Niet-weten is van ophouden weten.
Leerling: U hebt tenminste iets bereikt.
Meester: Jij zegt het.
Leerling: Maar wat?
Meester: Zeg dat wel.
Leerling: Wat zou u zeggen?
Meester: Niets.
Leerling: En als u toch iets moet zeggen?
Meester: Dat ik het niet-bereiken heb bereikt?
Leerling: Mooi.
Meester: Een hoogtepunt op mijn palmares.
Leerling: Maar niemand die het ziet natuurlijk.

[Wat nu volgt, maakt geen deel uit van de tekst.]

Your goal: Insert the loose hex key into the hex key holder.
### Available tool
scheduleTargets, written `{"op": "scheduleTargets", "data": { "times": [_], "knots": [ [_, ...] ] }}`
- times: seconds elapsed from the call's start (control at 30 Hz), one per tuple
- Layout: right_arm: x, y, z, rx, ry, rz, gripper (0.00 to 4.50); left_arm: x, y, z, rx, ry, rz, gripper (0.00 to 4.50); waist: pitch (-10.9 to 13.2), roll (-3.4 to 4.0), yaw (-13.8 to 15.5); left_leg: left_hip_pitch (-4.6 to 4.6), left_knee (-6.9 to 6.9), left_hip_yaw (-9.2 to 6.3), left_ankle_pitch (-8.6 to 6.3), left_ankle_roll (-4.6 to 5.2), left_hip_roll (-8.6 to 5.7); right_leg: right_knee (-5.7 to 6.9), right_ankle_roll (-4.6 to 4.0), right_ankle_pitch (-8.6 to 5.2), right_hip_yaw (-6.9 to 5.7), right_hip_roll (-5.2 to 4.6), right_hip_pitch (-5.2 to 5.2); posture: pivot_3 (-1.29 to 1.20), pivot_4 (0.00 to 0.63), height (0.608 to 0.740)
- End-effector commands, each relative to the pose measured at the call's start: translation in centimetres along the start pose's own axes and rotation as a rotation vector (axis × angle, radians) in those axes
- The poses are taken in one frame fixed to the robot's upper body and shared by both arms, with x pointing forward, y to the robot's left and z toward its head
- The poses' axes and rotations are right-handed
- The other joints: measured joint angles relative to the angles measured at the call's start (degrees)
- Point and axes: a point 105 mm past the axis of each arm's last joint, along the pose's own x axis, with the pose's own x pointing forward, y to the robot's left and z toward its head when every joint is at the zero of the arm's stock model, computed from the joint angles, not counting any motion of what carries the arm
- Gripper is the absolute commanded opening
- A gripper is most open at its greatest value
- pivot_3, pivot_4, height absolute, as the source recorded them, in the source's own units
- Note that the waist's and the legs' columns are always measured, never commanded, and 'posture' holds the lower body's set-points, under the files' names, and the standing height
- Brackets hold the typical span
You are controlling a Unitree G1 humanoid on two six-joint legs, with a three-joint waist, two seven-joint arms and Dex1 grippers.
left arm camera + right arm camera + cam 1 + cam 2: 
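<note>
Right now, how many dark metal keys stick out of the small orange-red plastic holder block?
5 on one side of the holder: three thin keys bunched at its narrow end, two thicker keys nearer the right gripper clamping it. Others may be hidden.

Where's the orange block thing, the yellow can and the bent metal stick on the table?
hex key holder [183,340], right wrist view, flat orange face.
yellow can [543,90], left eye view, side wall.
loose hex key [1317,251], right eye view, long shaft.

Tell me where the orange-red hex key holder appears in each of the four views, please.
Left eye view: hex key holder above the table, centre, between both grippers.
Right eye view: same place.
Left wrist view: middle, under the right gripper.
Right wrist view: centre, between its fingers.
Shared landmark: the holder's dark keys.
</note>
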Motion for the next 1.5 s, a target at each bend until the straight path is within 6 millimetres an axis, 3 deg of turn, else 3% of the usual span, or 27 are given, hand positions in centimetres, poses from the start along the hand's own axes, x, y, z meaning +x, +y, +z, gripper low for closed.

Meester: Ik tenminste niet.
Leerling: Bedoelt u dat u het niet-bereiken toch niet hebt bereikt?
Meester: Och.
Leerling: Bedoelt u dat u het niet-niet-bereiken hebt bereikt?
Meester: Ach.
Leerling: Bedoelt u dat u het bereiken-en-niet-bereiken hebt bereikt?
Meester: Mwah.
Leerling: Bedoelt u dat u het bereiken-noch-niet-bereiken hebt bereikt?
Meester: Tja.
Leerling: Bedoelt u dat u het bereiken en het niet-bereiken en het niet-niet-bereiken en het bereiken-en-niet-bereiken en het bereiken-noch-niet-bereiken voorbij bent?
Meester: Hè?
Leerling: Bedoelt u dat u zelfs het voorbij zijn voorbij bent?
Meester: Stel je voor.
Leerling: Wat bedoelt u dan?
Meester: Waarmee?
Leerling: Bedoelt u soms niets?
Meester: Wanneer?
Leerling: Doelt u op niet-bedoelen?
Meester: Eh.
Leerling: Doelt u op het niets?
Meester: Jij geeft niet op hè?
Leerling: Nooit.
Meester: Je lijkt wel bezeten.
Leerling: Ik wil bereiken wat u hebt bereikt.
Meester: Dan zul je toch een keer moeten ophouden.